→ What the task asks
Wherever a line of the data contains "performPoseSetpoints", copy that line.

Records excerpted from a collection
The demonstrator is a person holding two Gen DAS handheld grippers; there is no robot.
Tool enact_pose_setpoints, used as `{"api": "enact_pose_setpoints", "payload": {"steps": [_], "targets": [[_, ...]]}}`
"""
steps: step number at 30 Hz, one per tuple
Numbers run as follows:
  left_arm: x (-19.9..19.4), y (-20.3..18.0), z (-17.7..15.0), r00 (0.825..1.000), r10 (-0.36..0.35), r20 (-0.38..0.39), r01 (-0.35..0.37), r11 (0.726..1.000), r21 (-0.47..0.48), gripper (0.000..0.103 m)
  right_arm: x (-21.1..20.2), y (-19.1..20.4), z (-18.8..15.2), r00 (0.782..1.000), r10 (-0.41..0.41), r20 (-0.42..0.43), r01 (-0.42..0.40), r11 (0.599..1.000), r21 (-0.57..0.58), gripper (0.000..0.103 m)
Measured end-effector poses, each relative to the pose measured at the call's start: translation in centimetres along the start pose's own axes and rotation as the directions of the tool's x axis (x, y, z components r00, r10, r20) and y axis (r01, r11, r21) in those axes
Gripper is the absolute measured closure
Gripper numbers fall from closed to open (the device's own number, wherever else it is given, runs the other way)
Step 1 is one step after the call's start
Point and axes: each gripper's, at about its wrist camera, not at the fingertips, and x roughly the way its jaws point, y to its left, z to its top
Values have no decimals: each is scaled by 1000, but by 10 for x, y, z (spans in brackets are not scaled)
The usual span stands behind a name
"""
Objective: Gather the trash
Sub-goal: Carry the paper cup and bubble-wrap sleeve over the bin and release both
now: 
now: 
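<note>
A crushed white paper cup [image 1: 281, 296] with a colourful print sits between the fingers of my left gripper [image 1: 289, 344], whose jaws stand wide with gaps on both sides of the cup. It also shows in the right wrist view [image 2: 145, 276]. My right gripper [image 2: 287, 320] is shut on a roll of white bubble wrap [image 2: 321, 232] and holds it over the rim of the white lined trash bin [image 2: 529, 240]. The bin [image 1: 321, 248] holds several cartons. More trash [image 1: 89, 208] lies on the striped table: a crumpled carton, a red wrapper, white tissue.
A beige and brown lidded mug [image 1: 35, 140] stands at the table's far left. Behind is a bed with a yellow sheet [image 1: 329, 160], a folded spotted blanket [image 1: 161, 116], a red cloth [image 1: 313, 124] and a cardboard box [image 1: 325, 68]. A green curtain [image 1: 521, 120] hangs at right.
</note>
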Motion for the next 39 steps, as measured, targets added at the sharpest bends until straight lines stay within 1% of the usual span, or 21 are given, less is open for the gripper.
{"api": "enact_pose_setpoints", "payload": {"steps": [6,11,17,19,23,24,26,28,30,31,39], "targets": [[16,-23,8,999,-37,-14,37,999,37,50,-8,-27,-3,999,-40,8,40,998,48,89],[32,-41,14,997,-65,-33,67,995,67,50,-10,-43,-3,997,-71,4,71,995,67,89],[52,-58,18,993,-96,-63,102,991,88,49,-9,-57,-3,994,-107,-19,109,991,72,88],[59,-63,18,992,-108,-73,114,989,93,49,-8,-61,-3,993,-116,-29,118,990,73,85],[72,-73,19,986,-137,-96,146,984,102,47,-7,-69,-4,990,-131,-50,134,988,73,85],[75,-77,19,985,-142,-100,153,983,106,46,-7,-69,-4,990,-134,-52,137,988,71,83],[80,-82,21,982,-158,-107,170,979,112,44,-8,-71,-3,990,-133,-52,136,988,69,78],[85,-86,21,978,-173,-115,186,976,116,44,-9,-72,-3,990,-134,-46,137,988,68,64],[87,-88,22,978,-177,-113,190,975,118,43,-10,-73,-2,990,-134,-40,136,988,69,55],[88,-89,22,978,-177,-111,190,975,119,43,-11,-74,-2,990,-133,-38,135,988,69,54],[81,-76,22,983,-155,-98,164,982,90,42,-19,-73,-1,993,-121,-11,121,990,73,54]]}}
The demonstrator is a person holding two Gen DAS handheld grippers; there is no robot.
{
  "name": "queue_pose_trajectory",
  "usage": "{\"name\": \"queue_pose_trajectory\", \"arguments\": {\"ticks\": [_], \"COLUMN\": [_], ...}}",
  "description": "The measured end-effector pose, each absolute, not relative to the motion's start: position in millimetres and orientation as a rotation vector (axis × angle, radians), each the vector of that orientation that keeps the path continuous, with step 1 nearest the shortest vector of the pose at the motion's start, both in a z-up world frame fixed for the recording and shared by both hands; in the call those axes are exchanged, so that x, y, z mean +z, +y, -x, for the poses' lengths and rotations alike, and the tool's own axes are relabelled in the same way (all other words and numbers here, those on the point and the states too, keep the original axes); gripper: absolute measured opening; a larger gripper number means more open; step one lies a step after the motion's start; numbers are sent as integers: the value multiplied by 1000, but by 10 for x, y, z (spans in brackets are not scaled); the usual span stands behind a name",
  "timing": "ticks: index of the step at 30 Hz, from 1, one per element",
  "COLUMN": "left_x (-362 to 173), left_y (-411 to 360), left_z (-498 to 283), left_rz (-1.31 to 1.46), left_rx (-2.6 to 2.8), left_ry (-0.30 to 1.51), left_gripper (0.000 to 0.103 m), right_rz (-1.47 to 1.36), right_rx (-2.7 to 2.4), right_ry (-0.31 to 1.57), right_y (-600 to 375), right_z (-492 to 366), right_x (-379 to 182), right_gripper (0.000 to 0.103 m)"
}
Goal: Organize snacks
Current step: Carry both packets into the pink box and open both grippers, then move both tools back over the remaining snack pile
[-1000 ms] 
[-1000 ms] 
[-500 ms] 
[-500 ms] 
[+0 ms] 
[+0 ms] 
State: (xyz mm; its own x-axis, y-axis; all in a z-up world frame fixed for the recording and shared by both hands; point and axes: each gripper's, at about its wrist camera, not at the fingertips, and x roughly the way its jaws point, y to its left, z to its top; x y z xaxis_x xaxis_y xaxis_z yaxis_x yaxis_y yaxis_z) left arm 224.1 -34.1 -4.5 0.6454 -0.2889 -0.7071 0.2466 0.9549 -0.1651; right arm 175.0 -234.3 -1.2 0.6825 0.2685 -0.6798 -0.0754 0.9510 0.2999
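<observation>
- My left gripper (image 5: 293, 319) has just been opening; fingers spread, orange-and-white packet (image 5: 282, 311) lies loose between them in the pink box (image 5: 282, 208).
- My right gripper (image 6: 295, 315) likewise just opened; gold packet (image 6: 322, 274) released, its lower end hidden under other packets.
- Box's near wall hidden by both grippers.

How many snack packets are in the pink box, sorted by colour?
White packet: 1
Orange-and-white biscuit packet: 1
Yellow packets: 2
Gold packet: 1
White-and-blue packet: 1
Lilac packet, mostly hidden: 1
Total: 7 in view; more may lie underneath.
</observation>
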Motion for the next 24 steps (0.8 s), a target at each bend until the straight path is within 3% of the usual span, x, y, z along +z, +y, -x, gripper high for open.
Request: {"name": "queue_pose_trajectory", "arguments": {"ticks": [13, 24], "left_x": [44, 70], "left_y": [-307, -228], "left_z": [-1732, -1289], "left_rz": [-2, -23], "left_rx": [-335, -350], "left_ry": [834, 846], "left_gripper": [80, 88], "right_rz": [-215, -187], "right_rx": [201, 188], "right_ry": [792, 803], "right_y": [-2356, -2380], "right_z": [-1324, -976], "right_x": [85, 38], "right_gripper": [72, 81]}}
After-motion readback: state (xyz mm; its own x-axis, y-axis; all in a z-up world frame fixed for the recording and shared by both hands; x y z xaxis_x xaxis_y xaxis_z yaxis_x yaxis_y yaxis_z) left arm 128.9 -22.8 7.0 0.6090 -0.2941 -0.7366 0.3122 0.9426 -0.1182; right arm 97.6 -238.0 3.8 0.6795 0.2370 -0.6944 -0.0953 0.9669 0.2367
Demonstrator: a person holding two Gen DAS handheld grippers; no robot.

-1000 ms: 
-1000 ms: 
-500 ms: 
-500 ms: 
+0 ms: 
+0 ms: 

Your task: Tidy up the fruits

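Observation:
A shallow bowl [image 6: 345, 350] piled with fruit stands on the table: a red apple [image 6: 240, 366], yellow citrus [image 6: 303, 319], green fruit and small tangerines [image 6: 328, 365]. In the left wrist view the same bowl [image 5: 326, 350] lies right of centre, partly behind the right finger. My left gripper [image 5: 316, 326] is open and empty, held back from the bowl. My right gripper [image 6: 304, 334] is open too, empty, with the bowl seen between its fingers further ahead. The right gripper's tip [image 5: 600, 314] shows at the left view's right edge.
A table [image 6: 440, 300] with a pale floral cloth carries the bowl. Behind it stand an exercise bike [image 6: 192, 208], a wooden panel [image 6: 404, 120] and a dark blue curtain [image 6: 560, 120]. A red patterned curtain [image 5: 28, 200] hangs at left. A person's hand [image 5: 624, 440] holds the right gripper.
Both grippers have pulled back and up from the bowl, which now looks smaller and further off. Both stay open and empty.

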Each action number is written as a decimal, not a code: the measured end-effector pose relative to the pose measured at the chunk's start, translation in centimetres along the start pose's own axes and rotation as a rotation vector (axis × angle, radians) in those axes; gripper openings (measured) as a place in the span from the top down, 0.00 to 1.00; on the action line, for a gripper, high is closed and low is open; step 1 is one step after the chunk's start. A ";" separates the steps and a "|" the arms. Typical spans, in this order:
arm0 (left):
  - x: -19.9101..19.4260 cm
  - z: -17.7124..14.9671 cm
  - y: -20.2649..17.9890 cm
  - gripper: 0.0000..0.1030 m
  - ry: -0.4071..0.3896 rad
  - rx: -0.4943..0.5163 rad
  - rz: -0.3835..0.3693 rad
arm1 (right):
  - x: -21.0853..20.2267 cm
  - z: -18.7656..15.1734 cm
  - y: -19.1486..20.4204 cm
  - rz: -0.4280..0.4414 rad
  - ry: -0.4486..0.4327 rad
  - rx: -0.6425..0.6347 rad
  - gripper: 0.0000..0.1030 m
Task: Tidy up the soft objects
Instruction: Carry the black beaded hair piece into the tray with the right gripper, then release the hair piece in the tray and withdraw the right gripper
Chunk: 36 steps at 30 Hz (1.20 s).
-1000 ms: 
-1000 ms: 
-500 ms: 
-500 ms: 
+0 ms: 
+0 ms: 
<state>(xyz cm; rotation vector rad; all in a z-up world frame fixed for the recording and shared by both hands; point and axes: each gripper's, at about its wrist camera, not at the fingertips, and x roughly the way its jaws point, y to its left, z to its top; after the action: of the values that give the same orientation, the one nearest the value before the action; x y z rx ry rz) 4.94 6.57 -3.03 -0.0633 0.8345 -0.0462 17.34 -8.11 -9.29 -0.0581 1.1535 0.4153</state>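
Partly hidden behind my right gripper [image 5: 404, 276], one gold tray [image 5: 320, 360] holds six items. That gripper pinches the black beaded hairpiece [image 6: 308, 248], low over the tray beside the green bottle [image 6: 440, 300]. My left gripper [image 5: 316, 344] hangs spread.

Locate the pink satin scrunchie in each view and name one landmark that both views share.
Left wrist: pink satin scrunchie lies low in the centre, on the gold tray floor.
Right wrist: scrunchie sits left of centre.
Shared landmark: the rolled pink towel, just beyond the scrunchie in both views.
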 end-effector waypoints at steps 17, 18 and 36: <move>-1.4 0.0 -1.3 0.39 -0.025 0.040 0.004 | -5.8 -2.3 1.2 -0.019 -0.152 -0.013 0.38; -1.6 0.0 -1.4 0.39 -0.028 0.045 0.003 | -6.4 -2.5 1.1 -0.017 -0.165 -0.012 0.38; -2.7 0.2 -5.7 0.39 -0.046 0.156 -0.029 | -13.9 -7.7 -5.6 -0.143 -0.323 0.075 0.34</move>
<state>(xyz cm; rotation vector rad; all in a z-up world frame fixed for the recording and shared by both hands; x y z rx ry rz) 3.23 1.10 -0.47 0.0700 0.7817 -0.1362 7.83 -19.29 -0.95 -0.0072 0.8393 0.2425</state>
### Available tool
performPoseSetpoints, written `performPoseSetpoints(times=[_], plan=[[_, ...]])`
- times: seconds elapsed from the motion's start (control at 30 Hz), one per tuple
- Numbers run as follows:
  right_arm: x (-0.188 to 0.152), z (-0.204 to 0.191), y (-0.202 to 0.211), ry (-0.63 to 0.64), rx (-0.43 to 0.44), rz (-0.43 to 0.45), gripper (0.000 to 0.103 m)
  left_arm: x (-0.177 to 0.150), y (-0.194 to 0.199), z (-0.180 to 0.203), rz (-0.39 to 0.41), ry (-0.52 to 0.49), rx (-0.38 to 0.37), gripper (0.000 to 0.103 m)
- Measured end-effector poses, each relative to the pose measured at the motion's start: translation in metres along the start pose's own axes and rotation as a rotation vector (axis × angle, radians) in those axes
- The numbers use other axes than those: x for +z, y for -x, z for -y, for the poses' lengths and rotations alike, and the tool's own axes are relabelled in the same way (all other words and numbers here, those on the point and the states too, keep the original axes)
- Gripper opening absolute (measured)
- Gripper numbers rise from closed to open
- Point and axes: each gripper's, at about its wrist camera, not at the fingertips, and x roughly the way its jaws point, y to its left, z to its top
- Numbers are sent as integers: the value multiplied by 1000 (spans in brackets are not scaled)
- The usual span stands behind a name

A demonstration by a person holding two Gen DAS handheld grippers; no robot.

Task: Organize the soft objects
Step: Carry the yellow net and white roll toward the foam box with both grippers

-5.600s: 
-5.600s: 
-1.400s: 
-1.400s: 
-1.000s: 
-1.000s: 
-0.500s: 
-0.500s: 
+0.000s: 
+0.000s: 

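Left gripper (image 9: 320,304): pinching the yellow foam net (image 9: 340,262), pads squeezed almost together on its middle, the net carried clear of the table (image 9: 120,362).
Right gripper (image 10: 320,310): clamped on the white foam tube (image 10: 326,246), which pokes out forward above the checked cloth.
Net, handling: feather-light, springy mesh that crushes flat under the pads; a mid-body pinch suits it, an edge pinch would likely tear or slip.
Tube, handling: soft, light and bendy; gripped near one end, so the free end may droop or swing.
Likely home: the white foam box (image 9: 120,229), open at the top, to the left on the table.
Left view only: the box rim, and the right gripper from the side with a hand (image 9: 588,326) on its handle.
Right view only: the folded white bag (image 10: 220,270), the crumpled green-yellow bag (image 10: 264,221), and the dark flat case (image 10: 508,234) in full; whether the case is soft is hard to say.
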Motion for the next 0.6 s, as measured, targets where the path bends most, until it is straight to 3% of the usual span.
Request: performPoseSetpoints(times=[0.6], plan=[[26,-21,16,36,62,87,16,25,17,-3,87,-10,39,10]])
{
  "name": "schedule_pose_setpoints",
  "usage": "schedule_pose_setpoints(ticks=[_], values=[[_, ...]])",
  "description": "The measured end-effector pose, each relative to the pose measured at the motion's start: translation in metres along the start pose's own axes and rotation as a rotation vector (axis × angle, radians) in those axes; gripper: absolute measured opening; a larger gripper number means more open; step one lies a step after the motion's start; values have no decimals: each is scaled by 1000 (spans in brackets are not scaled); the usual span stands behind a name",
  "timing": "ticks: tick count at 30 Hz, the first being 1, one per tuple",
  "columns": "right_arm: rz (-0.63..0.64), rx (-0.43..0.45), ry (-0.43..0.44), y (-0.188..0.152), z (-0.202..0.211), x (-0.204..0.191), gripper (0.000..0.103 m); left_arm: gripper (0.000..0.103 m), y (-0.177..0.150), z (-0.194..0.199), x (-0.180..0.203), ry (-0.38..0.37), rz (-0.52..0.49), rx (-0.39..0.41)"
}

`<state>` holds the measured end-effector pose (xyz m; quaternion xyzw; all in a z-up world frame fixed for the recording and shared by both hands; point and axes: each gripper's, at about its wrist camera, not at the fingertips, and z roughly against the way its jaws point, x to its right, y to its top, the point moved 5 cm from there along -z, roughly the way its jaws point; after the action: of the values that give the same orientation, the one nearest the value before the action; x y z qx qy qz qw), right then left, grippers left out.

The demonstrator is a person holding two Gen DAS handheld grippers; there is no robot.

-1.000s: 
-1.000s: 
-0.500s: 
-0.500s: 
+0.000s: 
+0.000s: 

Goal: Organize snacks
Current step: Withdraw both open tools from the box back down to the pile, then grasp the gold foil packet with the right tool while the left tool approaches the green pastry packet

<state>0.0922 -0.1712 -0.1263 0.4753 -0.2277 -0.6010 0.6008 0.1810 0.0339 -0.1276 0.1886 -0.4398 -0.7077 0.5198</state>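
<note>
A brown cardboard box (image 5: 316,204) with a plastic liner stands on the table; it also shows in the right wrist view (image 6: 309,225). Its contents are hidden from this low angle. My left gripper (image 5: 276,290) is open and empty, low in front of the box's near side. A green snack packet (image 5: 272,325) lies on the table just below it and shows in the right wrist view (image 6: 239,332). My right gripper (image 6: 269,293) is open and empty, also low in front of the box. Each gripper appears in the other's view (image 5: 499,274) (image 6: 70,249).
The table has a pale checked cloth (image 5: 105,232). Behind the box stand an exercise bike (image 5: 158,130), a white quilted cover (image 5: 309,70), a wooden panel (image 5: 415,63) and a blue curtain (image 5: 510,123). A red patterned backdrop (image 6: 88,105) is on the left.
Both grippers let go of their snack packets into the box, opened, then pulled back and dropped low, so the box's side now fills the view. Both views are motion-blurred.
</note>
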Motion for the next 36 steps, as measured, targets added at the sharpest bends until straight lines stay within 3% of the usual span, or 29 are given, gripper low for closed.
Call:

→ Expected answer
performPoseSetpoints, written `performPoseSetpoints(times=[_], plan=[[_, ...]])`
Request: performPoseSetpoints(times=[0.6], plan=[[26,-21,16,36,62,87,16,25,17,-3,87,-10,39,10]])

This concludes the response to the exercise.